# EXERCISE REQUIREMENTS
Search the entries for the word "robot" and report each line that has it.

[DATA RECORDS]

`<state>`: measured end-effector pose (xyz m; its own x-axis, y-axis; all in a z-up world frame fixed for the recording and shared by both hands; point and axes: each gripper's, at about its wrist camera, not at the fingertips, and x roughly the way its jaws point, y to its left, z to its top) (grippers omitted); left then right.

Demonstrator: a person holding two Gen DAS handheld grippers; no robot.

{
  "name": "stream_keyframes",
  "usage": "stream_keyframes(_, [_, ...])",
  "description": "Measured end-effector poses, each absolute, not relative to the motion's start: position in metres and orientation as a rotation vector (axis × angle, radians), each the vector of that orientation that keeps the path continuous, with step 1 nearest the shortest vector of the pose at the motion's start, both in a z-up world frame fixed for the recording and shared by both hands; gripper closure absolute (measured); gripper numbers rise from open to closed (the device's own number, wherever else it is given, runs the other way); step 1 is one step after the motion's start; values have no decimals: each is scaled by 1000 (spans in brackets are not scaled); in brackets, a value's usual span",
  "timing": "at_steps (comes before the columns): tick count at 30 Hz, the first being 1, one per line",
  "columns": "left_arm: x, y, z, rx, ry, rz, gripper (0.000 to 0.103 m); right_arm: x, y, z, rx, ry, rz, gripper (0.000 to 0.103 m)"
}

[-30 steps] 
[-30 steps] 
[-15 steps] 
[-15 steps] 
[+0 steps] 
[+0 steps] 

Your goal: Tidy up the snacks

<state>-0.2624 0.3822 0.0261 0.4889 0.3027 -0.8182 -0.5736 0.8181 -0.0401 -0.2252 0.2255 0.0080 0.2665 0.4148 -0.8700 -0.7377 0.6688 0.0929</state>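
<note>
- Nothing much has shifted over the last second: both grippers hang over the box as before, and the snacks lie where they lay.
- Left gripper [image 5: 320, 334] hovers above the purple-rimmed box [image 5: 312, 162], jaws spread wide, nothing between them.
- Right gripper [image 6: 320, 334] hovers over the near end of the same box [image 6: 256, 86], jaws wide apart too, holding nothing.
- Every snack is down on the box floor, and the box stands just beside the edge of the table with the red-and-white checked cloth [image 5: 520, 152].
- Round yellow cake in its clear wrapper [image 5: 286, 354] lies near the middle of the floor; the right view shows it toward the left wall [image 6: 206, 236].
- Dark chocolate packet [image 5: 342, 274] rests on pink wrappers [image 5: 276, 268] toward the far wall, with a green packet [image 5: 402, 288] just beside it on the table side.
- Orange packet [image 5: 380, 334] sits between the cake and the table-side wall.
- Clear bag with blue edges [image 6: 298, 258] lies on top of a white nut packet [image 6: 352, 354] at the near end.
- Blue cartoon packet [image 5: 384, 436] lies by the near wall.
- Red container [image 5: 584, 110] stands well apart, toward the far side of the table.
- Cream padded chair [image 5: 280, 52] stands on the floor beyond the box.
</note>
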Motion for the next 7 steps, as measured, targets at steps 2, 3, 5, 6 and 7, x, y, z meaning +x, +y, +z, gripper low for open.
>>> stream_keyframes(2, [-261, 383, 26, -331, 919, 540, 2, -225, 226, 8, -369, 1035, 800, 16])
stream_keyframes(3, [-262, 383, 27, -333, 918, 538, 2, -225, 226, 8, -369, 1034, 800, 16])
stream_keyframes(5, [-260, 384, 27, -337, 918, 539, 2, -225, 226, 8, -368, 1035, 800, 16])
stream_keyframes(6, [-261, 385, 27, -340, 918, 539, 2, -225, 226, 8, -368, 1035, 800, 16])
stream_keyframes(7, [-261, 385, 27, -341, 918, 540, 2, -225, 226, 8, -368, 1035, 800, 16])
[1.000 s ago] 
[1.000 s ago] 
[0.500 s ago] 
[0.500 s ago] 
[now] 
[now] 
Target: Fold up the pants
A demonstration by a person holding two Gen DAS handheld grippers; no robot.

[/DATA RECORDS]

# EXERCISE RESULT
Demonstrator: a person holding two Gen DAS handheld grippers; no robot.
A demonstration by a person holding two Gen DAS handheld grippers; no robot.

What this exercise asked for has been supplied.